● WHAT THE TASK REQUIRES: Every line of the material below, from the top through the line with "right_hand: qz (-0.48", should be reproduced exactly.

● DATA:
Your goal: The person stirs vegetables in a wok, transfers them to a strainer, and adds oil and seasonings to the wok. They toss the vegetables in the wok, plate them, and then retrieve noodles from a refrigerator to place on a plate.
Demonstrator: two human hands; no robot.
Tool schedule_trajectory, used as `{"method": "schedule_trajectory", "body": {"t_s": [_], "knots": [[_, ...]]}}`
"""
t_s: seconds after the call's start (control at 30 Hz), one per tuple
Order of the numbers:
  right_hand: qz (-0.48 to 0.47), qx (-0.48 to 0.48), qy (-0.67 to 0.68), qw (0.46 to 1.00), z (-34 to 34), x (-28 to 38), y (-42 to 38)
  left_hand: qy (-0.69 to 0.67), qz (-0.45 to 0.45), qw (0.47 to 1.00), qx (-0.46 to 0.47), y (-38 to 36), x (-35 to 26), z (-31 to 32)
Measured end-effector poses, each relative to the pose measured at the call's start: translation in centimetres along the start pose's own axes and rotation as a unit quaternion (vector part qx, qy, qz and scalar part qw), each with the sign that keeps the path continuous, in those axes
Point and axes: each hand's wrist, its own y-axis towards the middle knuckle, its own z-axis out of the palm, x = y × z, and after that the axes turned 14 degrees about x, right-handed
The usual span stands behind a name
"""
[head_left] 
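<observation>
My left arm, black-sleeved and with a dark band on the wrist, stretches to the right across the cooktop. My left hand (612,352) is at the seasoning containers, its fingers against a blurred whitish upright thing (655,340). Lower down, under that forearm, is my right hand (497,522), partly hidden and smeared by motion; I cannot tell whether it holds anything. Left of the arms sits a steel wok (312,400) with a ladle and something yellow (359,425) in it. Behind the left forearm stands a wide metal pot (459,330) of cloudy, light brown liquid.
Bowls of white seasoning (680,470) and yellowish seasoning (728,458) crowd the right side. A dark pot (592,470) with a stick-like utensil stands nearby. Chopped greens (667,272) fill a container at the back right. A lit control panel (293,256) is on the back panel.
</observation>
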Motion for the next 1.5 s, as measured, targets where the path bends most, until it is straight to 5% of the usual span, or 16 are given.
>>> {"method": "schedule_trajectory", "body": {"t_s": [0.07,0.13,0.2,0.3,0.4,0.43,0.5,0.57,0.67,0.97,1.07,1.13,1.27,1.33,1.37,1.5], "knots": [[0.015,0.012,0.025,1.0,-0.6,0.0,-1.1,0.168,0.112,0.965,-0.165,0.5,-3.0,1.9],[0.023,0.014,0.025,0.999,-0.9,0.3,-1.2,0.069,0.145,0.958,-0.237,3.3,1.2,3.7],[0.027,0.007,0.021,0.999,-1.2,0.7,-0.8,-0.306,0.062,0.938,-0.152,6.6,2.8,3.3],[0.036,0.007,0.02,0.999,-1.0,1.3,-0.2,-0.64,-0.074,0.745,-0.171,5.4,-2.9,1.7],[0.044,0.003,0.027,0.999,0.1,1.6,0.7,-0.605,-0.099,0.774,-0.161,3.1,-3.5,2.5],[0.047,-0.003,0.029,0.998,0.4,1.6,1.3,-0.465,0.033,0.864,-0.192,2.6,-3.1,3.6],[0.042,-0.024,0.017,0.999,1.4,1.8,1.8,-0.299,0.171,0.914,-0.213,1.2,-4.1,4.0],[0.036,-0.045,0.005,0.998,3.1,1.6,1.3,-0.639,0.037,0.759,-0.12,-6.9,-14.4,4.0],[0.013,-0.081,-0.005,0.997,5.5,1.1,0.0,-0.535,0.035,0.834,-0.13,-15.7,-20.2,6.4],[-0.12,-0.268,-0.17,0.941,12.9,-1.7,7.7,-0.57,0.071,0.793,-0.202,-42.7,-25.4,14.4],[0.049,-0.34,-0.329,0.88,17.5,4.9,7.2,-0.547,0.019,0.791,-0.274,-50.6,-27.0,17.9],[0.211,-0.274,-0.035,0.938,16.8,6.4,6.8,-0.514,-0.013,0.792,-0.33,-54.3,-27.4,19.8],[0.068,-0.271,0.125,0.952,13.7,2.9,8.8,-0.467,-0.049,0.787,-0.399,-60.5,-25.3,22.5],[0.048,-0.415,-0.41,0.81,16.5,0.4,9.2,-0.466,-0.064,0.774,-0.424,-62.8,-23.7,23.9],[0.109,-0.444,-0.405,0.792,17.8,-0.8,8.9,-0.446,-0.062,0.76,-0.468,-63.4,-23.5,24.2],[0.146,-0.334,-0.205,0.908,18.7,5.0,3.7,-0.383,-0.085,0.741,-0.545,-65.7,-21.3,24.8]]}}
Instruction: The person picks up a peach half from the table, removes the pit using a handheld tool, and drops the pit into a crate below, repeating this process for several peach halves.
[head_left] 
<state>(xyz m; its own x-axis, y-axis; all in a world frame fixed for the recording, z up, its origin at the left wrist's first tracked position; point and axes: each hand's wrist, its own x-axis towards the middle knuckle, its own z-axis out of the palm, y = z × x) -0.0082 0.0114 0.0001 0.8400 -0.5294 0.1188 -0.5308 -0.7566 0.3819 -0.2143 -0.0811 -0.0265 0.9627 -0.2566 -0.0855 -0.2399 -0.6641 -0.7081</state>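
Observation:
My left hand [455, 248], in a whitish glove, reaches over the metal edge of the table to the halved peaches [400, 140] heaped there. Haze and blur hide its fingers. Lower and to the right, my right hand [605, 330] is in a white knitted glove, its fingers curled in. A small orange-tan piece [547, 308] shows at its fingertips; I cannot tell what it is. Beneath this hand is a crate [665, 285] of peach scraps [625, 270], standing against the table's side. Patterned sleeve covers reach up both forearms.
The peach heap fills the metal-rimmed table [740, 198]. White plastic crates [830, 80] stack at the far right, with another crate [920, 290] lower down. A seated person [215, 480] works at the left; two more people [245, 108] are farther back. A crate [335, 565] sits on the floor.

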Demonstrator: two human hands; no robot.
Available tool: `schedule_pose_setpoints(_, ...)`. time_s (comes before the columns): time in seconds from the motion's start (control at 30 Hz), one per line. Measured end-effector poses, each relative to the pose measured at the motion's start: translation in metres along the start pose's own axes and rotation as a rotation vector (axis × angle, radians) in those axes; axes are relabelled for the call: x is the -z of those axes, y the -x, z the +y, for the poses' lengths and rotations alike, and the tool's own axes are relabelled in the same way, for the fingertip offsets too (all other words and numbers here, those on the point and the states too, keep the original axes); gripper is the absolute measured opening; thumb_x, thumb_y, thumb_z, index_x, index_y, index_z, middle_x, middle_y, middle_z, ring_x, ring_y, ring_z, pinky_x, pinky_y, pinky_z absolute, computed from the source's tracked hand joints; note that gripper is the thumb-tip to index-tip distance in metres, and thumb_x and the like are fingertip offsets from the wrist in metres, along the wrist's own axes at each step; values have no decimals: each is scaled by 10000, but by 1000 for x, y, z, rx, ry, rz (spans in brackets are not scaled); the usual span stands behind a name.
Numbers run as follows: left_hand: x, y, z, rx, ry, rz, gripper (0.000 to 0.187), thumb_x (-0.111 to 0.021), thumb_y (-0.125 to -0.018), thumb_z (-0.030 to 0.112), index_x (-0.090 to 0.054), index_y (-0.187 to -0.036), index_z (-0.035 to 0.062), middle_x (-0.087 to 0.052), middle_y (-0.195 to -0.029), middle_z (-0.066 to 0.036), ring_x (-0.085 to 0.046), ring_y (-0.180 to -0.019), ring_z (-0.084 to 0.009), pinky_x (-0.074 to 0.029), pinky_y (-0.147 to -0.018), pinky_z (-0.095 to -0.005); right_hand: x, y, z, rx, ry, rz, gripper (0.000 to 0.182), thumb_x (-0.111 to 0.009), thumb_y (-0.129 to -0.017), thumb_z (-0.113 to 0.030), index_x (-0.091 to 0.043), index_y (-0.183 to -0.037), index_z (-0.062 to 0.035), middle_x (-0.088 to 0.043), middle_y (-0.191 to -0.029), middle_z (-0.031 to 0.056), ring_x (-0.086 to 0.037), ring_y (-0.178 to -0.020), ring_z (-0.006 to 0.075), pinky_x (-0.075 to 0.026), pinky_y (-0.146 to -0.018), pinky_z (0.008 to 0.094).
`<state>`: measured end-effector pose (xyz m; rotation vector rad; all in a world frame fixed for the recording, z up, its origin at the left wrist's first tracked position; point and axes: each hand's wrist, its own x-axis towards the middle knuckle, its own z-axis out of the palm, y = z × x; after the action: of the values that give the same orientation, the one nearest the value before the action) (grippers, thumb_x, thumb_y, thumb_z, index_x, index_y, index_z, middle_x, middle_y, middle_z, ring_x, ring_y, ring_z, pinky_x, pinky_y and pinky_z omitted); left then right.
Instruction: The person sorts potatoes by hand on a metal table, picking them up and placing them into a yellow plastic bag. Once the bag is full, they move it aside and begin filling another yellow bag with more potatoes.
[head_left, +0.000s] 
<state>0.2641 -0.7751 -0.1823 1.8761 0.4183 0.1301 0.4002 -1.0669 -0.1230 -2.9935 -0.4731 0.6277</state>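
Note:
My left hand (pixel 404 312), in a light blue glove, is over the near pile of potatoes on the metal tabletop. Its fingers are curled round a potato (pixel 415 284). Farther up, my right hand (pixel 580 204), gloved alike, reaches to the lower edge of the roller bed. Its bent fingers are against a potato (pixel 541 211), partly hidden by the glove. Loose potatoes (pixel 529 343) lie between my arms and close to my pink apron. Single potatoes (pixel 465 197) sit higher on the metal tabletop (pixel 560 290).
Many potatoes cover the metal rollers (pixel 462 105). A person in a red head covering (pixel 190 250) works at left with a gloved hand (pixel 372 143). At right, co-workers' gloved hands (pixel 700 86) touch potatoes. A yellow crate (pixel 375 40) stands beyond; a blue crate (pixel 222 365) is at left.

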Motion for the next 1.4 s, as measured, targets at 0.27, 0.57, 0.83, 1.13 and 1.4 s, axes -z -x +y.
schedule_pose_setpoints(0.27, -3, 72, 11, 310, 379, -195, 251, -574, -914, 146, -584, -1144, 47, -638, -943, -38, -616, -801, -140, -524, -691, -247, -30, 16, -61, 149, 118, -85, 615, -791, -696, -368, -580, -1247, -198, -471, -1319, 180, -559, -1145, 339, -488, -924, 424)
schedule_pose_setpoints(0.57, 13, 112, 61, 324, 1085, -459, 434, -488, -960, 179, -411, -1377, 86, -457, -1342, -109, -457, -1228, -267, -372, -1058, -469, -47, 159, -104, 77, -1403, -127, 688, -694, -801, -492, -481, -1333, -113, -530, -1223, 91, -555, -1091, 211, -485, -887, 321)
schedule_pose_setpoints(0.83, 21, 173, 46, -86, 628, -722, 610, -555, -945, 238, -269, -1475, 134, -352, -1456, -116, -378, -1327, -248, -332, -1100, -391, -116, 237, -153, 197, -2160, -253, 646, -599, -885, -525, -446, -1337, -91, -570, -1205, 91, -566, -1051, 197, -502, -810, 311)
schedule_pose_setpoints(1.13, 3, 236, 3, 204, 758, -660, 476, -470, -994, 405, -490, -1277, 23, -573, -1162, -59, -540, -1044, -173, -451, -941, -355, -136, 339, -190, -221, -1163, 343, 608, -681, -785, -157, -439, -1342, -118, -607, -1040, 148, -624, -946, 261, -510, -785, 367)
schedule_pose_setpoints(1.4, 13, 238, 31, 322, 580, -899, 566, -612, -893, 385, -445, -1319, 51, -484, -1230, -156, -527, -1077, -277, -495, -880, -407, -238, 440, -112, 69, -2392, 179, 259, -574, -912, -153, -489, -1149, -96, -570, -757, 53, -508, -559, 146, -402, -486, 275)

● TASK RESPONSE:
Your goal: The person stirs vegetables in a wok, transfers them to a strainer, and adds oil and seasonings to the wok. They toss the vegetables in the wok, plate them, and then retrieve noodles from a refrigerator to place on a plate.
Demonstrator: two human hands; no robot.
Tool schedule_trajectory, used as `{"method": "schedule_trajectory", "body": {"t_s": [_], "knots": [[_, ...]]}}`
"""
t_s: seconds after the call's start (control at 30 Hz), one per tuple
Order of the numbers:
  right_hand: qz (-0.48 to 0.47), qx (-0.48 to 0.48), qy (-0.67 to 0.68), qw (0.46 to 1.00), z (-34 to 34), x (-28 to 38), y (-42 to 38)

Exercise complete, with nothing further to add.